** What is required **
Every line in the records below that holds "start" must be identified and copied.

─── Data listing

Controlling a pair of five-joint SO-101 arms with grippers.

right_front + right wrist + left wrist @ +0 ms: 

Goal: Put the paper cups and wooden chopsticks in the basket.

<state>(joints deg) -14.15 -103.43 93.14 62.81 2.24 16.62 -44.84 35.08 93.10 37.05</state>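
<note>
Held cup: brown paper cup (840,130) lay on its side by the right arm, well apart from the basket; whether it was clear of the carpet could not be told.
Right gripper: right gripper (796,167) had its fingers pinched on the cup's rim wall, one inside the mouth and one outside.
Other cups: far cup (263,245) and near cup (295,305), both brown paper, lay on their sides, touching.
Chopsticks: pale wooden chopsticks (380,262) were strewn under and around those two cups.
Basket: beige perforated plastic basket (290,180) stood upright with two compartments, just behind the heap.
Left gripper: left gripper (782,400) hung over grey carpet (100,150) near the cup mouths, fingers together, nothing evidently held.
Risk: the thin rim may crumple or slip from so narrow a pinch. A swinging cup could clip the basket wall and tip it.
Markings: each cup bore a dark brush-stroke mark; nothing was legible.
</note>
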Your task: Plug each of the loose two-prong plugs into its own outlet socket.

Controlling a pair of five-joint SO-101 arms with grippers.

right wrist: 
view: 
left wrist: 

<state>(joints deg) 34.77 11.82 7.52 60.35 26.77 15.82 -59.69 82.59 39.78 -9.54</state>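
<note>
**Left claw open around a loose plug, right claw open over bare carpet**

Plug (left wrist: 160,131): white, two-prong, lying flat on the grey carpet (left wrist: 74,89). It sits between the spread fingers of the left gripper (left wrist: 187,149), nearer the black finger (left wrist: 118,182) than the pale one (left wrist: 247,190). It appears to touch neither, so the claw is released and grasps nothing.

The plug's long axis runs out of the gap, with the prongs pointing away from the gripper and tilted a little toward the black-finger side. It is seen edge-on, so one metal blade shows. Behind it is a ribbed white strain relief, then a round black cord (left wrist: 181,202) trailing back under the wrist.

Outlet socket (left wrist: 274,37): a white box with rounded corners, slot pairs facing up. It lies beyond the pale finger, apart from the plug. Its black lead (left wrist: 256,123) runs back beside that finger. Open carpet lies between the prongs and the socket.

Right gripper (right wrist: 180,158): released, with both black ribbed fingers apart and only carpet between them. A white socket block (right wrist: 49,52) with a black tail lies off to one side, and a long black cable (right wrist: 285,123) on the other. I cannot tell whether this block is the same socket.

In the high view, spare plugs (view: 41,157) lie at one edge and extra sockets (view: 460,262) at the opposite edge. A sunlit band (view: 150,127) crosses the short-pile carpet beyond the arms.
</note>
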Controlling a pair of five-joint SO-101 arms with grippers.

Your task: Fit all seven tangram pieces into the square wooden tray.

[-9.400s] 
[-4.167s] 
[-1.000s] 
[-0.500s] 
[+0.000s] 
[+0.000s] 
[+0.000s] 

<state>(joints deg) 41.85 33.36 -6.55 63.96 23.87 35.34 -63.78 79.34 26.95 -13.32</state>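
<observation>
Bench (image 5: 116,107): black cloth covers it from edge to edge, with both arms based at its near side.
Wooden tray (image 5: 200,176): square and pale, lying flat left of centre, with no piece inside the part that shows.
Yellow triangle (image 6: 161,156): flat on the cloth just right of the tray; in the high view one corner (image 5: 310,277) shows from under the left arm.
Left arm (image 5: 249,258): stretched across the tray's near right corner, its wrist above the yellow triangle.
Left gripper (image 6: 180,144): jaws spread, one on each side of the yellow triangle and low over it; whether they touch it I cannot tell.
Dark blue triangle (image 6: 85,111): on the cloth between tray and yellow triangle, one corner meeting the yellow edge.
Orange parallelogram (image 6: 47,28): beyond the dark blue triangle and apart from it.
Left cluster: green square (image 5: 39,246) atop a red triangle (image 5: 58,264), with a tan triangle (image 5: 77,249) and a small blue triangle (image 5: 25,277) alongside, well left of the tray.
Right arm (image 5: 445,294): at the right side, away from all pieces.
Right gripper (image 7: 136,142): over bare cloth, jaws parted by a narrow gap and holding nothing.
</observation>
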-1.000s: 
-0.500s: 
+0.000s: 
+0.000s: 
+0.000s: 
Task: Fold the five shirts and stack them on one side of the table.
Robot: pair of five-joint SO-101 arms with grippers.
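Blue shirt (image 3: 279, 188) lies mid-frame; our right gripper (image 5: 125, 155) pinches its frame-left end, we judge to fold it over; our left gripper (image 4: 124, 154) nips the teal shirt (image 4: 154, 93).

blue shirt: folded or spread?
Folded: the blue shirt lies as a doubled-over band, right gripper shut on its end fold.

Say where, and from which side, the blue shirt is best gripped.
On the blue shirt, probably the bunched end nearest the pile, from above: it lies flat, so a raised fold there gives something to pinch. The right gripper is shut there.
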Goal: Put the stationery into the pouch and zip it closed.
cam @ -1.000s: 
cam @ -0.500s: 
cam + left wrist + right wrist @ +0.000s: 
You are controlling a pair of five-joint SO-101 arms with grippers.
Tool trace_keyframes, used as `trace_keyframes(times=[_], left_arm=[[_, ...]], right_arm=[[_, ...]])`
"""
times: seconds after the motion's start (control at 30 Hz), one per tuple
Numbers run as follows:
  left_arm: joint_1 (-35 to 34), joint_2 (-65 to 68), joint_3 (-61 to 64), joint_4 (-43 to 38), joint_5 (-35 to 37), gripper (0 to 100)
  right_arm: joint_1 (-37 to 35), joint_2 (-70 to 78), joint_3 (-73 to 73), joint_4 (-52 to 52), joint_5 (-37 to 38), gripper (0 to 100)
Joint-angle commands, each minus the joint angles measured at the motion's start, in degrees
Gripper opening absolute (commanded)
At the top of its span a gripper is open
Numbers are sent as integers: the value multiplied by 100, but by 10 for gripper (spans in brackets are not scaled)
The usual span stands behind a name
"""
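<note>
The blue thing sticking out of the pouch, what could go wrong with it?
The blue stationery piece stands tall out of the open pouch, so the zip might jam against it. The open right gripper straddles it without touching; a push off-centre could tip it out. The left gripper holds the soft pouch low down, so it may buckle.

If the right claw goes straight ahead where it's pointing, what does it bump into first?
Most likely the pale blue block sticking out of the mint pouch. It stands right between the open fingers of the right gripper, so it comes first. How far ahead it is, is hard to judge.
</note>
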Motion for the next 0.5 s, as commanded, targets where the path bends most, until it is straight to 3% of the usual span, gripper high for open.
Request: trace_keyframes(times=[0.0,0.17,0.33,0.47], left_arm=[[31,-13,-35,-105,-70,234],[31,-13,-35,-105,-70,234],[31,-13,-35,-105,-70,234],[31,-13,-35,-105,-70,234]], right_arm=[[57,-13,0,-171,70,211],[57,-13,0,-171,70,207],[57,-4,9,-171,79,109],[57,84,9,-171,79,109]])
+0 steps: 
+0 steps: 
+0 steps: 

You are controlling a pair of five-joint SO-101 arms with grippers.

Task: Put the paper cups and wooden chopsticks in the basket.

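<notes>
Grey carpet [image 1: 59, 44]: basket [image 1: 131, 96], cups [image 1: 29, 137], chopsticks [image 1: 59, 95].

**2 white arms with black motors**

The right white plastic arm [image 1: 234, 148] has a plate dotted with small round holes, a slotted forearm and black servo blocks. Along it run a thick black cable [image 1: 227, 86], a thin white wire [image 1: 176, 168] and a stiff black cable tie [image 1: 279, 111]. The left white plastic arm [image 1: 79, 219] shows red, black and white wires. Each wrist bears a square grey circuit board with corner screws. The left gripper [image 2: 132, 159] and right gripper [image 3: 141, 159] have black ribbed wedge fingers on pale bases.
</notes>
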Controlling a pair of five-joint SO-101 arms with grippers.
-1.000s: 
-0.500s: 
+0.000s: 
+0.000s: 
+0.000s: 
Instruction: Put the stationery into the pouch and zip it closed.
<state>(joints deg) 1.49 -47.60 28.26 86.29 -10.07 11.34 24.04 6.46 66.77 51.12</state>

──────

** Expected answer **
times: seconds after the motion's start (control at 30 Hz), one per tuple
Joint-angle commands, each minus the joint angles measured at the motion's start, in degrees

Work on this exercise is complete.